#### Aim of the exercise:
Retype, word for word, each line between the lines holding "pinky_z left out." and "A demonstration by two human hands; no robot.", inclusive, and leave the rest of the data alone.
Content starts
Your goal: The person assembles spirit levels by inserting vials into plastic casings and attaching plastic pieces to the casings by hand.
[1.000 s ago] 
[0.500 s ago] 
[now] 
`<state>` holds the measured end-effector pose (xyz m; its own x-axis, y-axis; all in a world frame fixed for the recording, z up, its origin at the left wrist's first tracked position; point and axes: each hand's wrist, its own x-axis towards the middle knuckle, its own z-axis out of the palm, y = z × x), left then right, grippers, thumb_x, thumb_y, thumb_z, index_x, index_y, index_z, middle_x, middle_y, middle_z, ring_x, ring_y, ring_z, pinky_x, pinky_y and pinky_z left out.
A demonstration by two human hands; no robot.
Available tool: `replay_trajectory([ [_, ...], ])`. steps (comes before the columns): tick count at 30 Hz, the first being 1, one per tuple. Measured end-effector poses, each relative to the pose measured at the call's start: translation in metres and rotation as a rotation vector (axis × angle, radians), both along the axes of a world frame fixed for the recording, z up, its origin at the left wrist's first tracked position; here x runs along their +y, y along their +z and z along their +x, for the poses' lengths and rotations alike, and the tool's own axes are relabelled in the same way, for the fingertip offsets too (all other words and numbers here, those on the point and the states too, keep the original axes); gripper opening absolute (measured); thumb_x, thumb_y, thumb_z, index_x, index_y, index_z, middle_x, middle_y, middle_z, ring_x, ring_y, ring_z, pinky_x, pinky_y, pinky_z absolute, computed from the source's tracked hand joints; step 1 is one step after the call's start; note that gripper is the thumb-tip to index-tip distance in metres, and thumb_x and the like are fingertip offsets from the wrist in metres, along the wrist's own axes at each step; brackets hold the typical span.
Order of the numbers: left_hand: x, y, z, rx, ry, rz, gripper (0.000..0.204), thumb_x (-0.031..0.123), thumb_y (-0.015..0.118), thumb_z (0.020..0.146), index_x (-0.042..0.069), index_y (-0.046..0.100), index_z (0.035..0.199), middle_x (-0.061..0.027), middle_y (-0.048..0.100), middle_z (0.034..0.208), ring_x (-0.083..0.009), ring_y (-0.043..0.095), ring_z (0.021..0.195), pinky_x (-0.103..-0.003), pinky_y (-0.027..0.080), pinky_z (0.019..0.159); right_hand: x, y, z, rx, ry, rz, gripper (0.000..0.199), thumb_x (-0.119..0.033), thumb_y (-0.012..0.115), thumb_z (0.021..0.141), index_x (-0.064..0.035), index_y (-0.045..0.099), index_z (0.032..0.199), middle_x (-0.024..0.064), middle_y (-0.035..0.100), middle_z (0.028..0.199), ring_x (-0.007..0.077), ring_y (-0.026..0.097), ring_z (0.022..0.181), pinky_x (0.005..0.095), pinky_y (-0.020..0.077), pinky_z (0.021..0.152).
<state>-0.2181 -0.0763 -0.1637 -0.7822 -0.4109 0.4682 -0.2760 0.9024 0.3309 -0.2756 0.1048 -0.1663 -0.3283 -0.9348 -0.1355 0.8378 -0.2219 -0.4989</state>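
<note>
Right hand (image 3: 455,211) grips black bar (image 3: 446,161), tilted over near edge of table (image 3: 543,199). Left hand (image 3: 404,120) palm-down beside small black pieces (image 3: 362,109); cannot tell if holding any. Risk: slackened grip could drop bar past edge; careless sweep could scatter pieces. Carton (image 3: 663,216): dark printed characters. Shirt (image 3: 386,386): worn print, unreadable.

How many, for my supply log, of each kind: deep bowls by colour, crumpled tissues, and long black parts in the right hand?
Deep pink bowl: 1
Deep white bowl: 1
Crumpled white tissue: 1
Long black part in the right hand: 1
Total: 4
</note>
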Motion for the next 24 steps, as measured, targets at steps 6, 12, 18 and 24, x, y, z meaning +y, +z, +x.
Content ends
#### Answer to this exercise:
`<state>` holds the measured end-effector pose (xyz m; its own x-axis, y-axis; all in a world frame fixed for the recording, z up, its origin at the left wrist's first tracked position; point and axes: each hand's wrist, its own x-axis towards the middle knuckle, its own z-axis out of the palm, y = z × x), left then right, grippers, thumb_x, thumb_y, thumb_z, index_x, index_y, index_z, middle_x, middle_y, middle_z, ring_x, ring_y, ring_z, pinky_x, pinky_y and pinky_z left out.
A demonstration by two human hands; no robot.

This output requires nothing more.